───── Data excerpt

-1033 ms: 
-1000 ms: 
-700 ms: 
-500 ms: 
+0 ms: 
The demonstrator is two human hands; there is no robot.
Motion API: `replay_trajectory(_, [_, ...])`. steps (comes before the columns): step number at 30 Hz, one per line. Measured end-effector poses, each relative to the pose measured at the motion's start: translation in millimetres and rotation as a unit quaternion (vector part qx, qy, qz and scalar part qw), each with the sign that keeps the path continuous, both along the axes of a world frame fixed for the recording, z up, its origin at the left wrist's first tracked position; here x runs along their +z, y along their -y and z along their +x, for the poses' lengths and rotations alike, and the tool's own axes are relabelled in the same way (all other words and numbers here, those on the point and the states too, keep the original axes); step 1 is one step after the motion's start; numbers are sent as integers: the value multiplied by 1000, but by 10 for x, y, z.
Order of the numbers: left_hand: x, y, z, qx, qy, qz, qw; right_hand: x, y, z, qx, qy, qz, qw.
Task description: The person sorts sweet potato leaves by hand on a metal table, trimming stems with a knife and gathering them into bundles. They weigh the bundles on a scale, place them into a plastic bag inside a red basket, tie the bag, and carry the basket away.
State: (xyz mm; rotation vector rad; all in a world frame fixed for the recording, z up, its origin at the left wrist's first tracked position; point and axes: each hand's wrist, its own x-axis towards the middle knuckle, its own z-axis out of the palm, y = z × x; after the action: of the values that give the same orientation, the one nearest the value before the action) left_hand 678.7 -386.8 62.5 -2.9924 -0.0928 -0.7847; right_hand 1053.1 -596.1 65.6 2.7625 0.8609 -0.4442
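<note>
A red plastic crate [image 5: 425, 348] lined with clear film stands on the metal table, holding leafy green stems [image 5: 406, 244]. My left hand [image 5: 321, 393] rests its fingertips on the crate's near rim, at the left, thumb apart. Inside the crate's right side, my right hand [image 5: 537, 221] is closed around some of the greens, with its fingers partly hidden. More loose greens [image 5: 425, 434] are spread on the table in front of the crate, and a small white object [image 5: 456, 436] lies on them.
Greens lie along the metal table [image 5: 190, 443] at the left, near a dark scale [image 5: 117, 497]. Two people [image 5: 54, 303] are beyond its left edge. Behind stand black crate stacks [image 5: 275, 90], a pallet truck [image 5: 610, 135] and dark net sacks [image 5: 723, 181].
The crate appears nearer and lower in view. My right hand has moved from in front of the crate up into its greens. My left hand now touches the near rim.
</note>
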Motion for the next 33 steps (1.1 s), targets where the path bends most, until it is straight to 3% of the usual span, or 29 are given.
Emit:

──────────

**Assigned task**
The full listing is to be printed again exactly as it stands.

**Result of this exercise**
-1033 ms: 
-1000 ms: 
-700 ms: 
-500 ms: 
+0 ms: 
The demonstrator is two human hands; there is no robot.
Motion API: `replay_trajectory(_, [_, ...])`. steps (comes before the columns): step number at 30 Hz, one per line. Measured end-effector poses, each relative to the pose measured at the motion's start: translation in millimetres and rotation as a unit quaternion (vector part qx, qy, qz and scalar part qw), each with the sign that keeps the path continuous, both along the axes of a world frame fixed for the recording, z up, its origin at the left wrist's first tracked position; here x runs along their +z, y along their -y and z along their +x, for the poses' lengths and rotations alike, and the tool's own axes are relabelled in the same way (all other words and numbers here, those on the point and the states too, keep the original axes); step 1 is one step after the motion's start; numbers are sent as integers: the value multiplied by 1000, but by 10 for x, y, z.
Order of the numbers: left_hand: x, y, z, qx, qy, qz, qw; right_hand: x, y, z, qx, qy, qz, qw.
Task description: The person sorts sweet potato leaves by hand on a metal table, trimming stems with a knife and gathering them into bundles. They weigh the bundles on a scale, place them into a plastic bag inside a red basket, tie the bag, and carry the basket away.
State: (xyz mm; rotation vector rad; all in a world frame fixed for the recording, z up, its origin at the left wrist's first tracked position; point and axes: each hand's wrist, its own x-axis towards the middle knuckle, its own z-axis out of the palm, y = z × x; after the action: of the values that give the same orientation, the one nearest the value before the action) left_hand 678.7 -386.8 62.5 -2.9924 -0.0928 -0.7847; right_hand 1053.1 -596.1 65.6 2.7625 0.8609 -0.4442
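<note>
A red plastic crate [image 5: 425, 348] lined with clear film stands on the metal table, holding leafy green stems [image 5: 406, 244]. My left hand [image 5: 321, 393] rests its fingertips on the crate's near rim, at the left, thumb apart. Inside the crate's right side, my right hand [image 5: 537, 221] is closed around some of the greens, with its fingers partly hidden. More loose greens [image 5: 425, 434] are spread on the table in front of the crate, and a small white object [image 5: 456, 436] lies on them.
Greens lie along the metal table [image 5: 190, 443] at the left, near a dark scale [image 5: 117, 497]. Two people [image 5: 54, 303] are beyond its left edge. Behind stand black crate stacks [image 5: 275, 90], a pallet truck [image 5: 610, 135] and dark net sacks [image 5: 723, 181].
The crate appears nearer and lower in view. My right hand has moved from in front of the crate up into its greens. My left hand now touches the near rim.
</note>
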Motion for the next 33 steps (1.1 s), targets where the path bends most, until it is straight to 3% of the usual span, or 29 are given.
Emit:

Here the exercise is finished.